Work to complete: In your answer, set down the records below exactly as they stand, omitting pictures.

### Entries shown ###

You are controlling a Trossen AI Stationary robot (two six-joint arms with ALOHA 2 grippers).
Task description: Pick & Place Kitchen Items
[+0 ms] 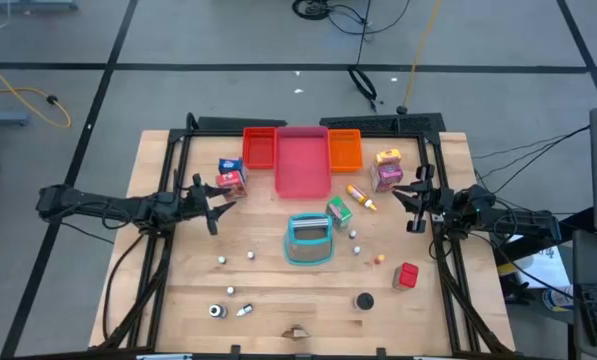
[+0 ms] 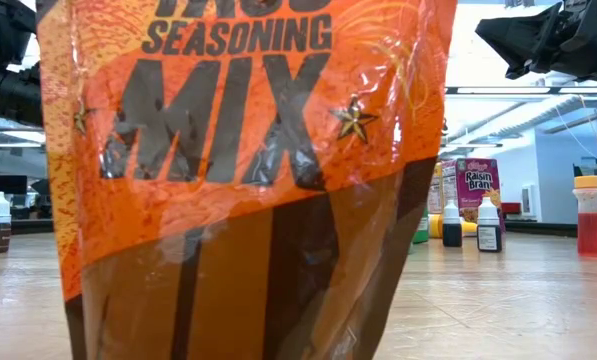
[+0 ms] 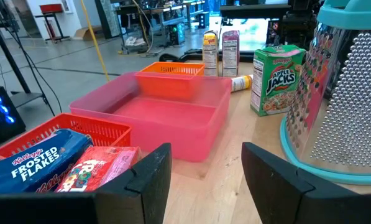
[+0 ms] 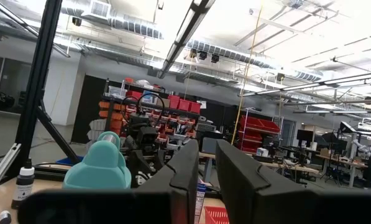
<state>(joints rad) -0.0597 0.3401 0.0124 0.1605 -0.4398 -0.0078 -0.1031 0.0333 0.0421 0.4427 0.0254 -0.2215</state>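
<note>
The wooden table (image 1: 278,290) stood on a grey floor (image 1: 178,40) marked with dark lines. Far behind, red shelving (image 4: 260,134) stood under long ceiling lights (image 4: 191,18) and exposed ducts (image 4: 229,50).

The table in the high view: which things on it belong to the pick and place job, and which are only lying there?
Belong to the job:
- red-blue cartons
- yellow-pink cartons
- green carton
- orange bottle
- red cube
- small balls

Only lying there:
- teal grater
- red tray
- pink tray
- orange tray
</note>
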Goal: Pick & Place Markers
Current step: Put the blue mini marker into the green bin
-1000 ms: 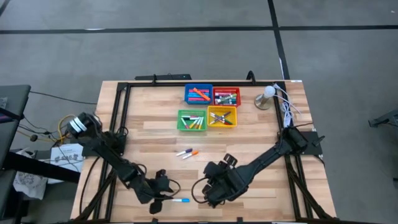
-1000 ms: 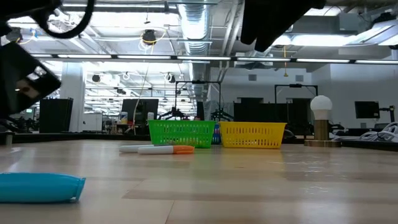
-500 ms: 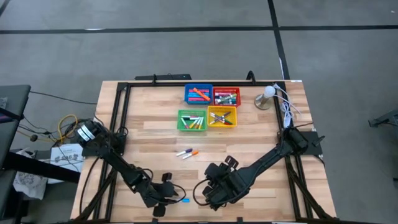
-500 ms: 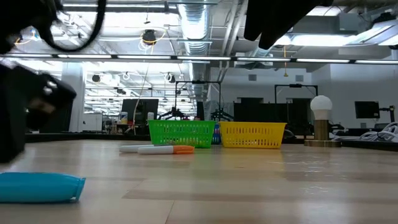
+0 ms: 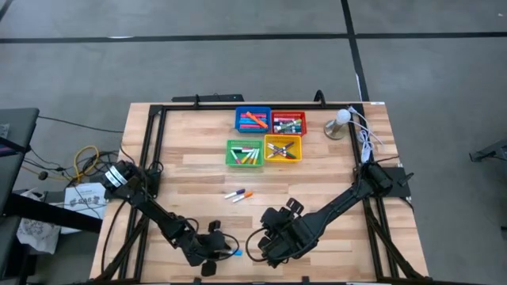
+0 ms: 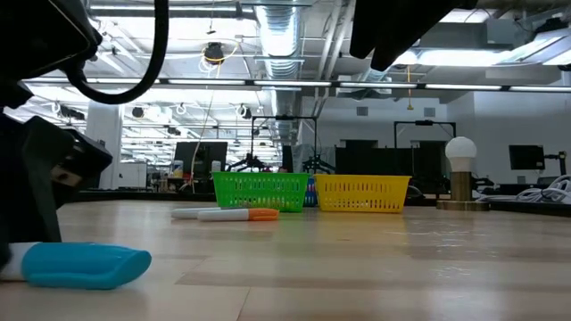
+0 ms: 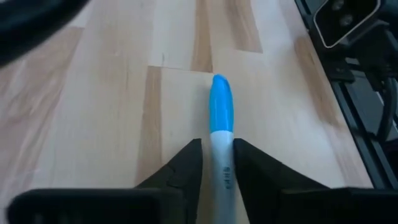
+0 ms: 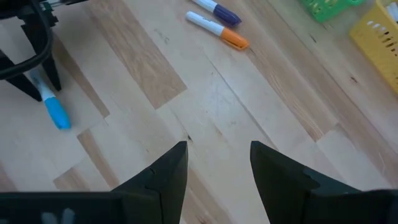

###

Written answer:
You are controlling a Trossen AI Stationary robot (two six-joint arms with ALOHA 2 grippers).
Task description: Pick & Place Kitchen Items
[+0 ms] 
[+0 ms] 
[+0 ms] 
[+0 ms] 
<state>(joints rad) -0.0597 0.3401 0.0124 0.1605 -0.4398 -0.0078 -0.1031 0.0333 0.0421 0.4427 0.0254 -0.2215</state>
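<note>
The wooden table (image 1: 278,290) stood on a grey floor (image 1: 178,40) marked with dark lines. Far behind, red shelving (image 4: 260,134) stood under long ceiling lights (image 4: 191,18) and exposed ducts (image 4: 229,50).

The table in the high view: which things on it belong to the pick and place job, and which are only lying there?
Belong to the job:
- red-blue cartons
- yellow-pink cartons
- green carton
- orange bottle
- red cube
- small balls

Only lying there:
- teal grater
- red tray
- pink tray
- orange tray
</note>
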Goal: Pick & Place Markers
Current step: Put the blue mini marker into the green bin
-1000 ms: 
-1000 ms: 
-500 ms: 
-500 ms: 
+0 ms: 
+0 ms: 
+0 ms: 
+0 ms: 

That is the entire output.